If for any reason the above is not a feasible approach, the next best option is sticking with the boring and bland security basics. Block account logon access from regions your company has no business or employees in. Monitor for authentication methods being added from geographically distinct IPs from a user’s baseline location. Routinely hunt and audit all authentication method changes and review your findings for anomalies. And as always, continually train users on new and emerging phishing methods such as what was covered in this article, and foster a security-first mindset throughout the entire org, so users feel comfortable coming forward if something feels “off”.
Final Thoughts
Defenders and attackers are always playing a game of cat and mouse: defenders continually find better ways to lock their systems down and as a result, attackers must come up with increasingly clever ways to make their way inside. This year alone we’ve seen several examples of this: ClickFix has risen to the number one malware dropper method, generalized phishing has shifted to device code phishing, and now vishing attacks with threat actors posing as IT help desk seek to trick users to add new forms of modern authentication to their accounts.

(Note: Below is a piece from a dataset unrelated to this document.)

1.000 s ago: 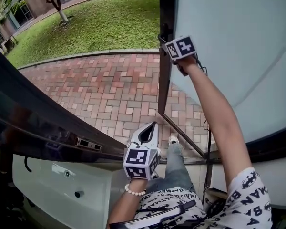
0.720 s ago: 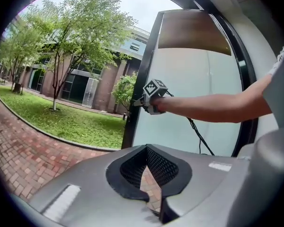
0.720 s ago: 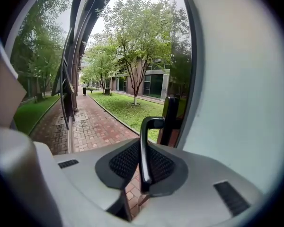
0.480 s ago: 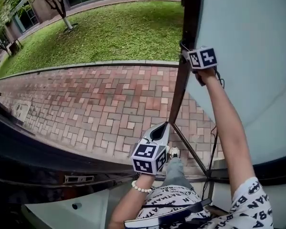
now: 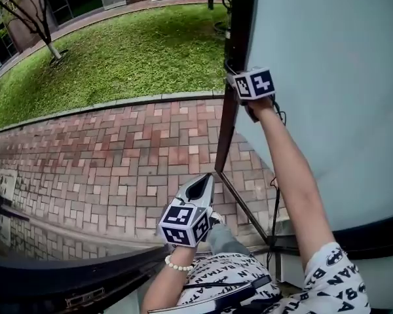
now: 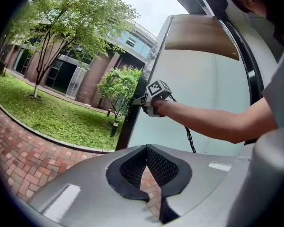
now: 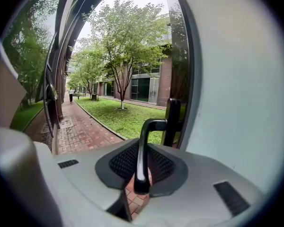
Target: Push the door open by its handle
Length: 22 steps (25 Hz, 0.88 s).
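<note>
**Door held part-open, handle gripped by right gripper (image 7: 142, 176)**
The slim black handle (image 7: 143, 148) is clamped between the right fingers (image 7: 117, 166) near its free end, with the door (image 5: 327, 77) just beyond them. The left gripper (image 6: 149, 174) is empty, fingers (image 6: 132, 167) slightly apart. The grip could be lost if the handle is twisted sideways out of the fingers along the door's arc.
</note>
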### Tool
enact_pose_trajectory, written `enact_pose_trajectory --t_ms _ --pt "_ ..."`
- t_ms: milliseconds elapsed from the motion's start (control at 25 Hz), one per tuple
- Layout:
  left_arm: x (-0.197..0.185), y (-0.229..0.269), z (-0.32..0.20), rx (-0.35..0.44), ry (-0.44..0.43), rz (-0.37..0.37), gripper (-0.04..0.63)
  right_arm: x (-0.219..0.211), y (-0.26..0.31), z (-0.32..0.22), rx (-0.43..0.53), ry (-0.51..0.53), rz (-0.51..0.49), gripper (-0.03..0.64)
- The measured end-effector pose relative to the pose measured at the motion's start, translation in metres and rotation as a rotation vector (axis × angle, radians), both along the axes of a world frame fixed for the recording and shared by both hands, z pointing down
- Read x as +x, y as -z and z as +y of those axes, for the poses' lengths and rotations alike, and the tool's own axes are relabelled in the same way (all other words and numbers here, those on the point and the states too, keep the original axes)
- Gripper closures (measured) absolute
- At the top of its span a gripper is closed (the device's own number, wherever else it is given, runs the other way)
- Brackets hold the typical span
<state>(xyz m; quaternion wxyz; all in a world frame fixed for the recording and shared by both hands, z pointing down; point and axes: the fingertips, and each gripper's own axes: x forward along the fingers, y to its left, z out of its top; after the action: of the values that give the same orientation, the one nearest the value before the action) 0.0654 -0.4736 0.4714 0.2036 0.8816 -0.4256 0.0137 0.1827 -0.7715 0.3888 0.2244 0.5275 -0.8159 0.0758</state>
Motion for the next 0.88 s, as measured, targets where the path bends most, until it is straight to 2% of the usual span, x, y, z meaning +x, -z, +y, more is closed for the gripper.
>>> enact_pose_trajectory --t_ms 320,880 --pt "0.022 0.006 -0.035 -0.006 -0.054 -0.006 0.595 0.075 0.007 -0.044 -0.001 -0.113 0.008 0.548" --pt "0.058 0.002 -0.087 -0.025 -0.101 -0.024 0.595 0.237 0.009 -0.082 -0.016 -0.336 0.017 0.549"
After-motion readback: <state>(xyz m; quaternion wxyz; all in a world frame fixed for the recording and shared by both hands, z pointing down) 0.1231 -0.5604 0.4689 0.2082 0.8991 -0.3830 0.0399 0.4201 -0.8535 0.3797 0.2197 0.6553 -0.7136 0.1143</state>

What makes the passkey campaign worth watching isn’t the technical novelty; the kit is a PHP panel and a phone call. Instead, it’s the target. O-UNC-066 didn’t break WebAuthn, the origin binding held exactly as designed. But rather they attacked the one seam the cryptography was never meant to cover: a human being nudged toward an unfamiliar enrollment flow, at precisely the moment their organization is telling them to expect exactly that. The “phishing-resistant” credential did its job, it just got issues tothe wrong person, with the victim’s help.
Strip all the flashy techniques away, and one thing still remains true over time: humans are a known weakpoint, they’re unpatchable, and attackers know this. But the more important lesson for defenders is that “phishing-resistant” describes the ceremony, not the account. The enrollment flow, the revory path, the help desk call; those are still left up to defenders to protect against, and this campaign is a preview of where the next several are going to live.